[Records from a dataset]
***
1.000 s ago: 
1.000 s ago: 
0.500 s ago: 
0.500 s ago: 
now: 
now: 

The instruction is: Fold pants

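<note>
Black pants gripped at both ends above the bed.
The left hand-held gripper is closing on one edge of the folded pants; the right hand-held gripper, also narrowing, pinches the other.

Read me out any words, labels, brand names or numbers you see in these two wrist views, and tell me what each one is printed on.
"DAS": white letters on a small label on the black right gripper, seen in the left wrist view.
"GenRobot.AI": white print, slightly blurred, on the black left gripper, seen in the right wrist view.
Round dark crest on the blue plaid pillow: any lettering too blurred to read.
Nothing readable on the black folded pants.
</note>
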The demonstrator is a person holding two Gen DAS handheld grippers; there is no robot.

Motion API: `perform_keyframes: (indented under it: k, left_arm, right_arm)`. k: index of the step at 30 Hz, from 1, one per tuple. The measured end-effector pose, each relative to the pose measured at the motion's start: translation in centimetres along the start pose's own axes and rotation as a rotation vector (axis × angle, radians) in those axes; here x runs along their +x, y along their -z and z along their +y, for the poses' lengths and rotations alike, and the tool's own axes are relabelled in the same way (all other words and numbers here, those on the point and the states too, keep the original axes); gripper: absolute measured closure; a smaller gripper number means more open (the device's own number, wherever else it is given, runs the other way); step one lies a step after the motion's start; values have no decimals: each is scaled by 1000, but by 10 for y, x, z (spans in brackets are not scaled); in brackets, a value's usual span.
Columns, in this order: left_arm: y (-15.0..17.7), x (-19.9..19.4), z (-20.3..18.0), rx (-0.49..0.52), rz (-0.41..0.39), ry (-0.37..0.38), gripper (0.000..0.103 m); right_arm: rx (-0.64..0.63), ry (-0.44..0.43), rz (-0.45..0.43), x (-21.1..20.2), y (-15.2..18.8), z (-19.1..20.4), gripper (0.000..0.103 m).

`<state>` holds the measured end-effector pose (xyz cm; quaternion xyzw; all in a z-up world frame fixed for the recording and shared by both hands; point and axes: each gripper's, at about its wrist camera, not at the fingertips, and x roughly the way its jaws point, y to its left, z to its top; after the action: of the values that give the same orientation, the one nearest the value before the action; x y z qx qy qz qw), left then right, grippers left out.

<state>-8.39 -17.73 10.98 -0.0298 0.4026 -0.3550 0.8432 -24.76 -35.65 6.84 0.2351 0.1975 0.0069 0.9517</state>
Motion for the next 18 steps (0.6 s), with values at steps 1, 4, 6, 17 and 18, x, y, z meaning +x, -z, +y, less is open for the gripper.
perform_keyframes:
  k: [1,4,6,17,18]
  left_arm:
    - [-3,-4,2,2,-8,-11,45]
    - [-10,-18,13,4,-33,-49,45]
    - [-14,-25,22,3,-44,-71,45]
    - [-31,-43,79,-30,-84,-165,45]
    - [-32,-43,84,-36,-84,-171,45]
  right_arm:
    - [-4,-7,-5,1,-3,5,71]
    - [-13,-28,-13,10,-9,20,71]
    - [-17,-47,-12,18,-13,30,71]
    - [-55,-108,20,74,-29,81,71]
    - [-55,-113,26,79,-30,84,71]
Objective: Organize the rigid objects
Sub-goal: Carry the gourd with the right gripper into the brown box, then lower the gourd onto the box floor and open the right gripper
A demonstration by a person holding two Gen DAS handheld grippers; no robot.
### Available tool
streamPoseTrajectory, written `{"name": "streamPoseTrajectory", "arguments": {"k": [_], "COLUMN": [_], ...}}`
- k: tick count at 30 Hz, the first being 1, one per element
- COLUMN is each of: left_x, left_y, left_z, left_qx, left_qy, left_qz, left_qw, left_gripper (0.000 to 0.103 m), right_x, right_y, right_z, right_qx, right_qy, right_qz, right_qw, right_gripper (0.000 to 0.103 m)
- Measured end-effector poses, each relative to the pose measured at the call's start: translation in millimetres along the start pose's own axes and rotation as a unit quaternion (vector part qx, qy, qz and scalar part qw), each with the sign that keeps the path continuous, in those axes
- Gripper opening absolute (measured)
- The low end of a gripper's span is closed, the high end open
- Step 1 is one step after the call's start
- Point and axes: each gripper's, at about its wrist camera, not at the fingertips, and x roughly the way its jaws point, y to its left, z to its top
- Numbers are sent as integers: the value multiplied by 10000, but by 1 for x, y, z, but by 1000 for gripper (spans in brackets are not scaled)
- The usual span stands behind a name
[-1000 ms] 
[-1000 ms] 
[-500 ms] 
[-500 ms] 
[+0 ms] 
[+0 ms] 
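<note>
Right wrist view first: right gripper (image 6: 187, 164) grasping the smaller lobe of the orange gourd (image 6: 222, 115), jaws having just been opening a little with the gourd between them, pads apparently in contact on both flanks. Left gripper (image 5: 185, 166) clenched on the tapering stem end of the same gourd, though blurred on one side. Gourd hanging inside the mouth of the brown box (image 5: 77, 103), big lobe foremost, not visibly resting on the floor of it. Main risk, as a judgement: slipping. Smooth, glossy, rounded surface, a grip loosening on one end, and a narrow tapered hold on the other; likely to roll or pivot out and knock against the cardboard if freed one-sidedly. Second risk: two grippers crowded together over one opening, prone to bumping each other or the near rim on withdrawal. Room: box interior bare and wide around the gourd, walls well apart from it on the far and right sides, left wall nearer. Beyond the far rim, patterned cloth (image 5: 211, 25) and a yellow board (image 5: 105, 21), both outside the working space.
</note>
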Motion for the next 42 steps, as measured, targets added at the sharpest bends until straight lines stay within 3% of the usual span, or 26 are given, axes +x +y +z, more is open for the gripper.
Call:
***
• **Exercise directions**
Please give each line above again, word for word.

• **Solution to the exercise**
1.000 s ago: 
1.000 s ago: 
0.500 s ago: 
0.500 s ago: 
now: 
now: 

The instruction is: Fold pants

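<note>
Black pants gripped at both ends above the bed.
The left hand-held gripper is closing on one edge of the folded pants; the right hand-held gripper, also narrowing, pinches the other.

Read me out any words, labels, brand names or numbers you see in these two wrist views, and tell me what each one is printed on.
"DAS": white letters on a small label on the black right gripper, seen in the left wrist view.
"GenRobot.AI": white print, slightly blurred, on the black left gripper, seen in the right wrist view.
Round dark crest on the blue plaid pillow: any lettering too blurred to read.
Nothing readable on the black folded pants.
</note>
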The demonstrator is a person holding two Gen DAS handheld grippers; there is no robot.

Motion API: `perform_keyframes: (indented under it: k, left_arm, right_arm)`. k: index of the step at 30 Hz, from 1, one per tuple. The measured end-effector pose, each relative to the pose measured at the motion's start: translation in centimetres along the start pose's own axes and rotation as a rotation vector (axis × angle, radians) in those axes; here x runs along their +x, y along their -z and z along their +y, for the poses' lengths and rotations alike, and the tool's own axes are relabelled in the same way (all other words and numbers here, those on the point and the states too, keep the original axes); gripper: absolute measured closure; a smaller gripper number means more open (the device's own number, wherever else it is given, runs the other way); step one lies a step after the motion's start; values have no decimals: each is scaled by 1000, but by 10 for y, x, z (spans in brackets are not scaled); in brackets, a value's usual span.
Columns, in this order: left_arm: y (-15.0..17.7), x (-19.9..19.4), z (-20.3..18.0), rx (-0.49..0.52), rz (-0.41..0.39), ry (-0.37..0.38), gripper (0.000..0.103 m); right_arm: rx (-0.64..0.63), ry (-0.44..0.43), rz (-0.45..0.43), x (-21.1..20.2), y (-15.2..18.8), z (-19.1..20.4), gripper (0.000..0.103 m).

`<state>` holds the measured end-effector pose (xyz cm; quaternion xyzw; all in a z-up world frame fixed for the recording and shared by both hands; point and axes: each gripper's, at about its wrist camera, not at the fingertips, and x roughly the way its jaws point, y to its left, z to its top; after the action: of the values that give the same orientation, the one nearest the value before the action; x y z qx qy qz qw), left then right, grippers left out.

<state>-8.39 -17.73 10.98 -0.0298 0.4026 -0.3550 0.8432 -24.76 -35.65 6.84 0.2351 0.1975 0.0069 0.9517</state>
Motion for the next 18 steps (0.6 s), with values at steps 1, 4, 6, 17 and 18, x, y, z meaning +x, -z, +y, less is open for the gripper.
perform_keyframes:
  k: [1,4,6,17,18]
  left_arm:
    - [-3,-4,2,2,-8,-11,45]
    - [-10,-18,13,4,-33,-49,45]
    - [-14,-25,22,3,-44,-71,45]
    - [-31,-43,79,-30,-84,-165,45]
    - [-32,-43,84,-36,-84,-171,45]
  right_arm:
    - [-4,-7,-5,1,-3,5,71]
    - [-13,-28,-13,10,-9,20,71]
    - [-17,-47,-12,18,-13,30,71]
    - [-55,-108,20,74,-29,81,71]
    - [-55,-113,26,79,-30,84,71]
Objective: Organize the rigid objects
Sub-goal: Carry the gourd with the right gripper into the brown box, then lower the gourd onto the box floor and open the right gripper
A demonstration by a person holding two Gen DAS handheld grippers; no robot.
### Available tool
streamPoseTrajectory, written `{"name": "streamPoseTrajectory", "arguments": {"k": [_], "COLUMN": [_], ...}}`
- k: tick count at 30 Hz, the first being 1, one per element
- COLUMN is each of: left_x, left_y, left_z, left_qx, left_qy, left_qz, left_qw, left_gripper (0.000 to 0.103 m), right_x, right_y, right_z, right_qx, right_qy, right_qz, right_qw, right_gripper (0.000 to 0.103 m)
- Measured end-effector poses, each relative to the pose measured at the call's start: translation in millimetres along the start pose's own axes and rotation as a unit quaternion (vector part qx, qy, qz and scalar part qw), each with the sign that keeps the path continuous, in those axes
- Gripper opening absolute (measured)
- The low end of a gripper's span is closed, the high end open
- Step 1 is one step after the call's start
- Point and axes: each gripper's, at about its wrist camera, not at the fingertips, and x roughly the way its jaws point, y to its left, z to its top
- Numbers are sent as integers: the value multiplied by 10000, but by 1 for x, y, z, but by 1000 for gripper (spans in brackets are not scaled)
- The usual span stands behind a name
[-1000 ms] 
[-1000 ms] 
[-500 ms] 
[-500 ms] 
[+0 ms] 
[+0 ms] 
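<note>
Right wrist view first: right gripper (image 6: 187, 164) grasping the smaller lobe of the orange gourd (image 6: 222, 115), jaws having just been opening a little with the gourd between them, pads apparently in contact on both flanks. Left gripper (image 5: 185, 166) clenched on the tapering stem end of the same gourd, though blurred on one side. Gourd hanging inside the mouth of the brown box (image 5: 77, 103), big lobe foremost, not visibly resting on the floor of it. Main risk, as a judgement: slipping. Smooth, glossy, rounded surface, a grip loosening on one end, and a narrow tapered hold on the other; likely to roll or pivot out and knock against the cardboard if freed one-sidedly. Second risk: two grippers crowded together over one opening, prone to bumping each other or the near rim on withdrawal. Room: box interior bare and wide around the gourd, walls well apart from it on the far and right sides, left wall nearer. Beyond the far rim, patterned cloth (image 5: 211, 25) and a yellow board (image 5: 105, 21), both outside the working space.
</note>
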Motion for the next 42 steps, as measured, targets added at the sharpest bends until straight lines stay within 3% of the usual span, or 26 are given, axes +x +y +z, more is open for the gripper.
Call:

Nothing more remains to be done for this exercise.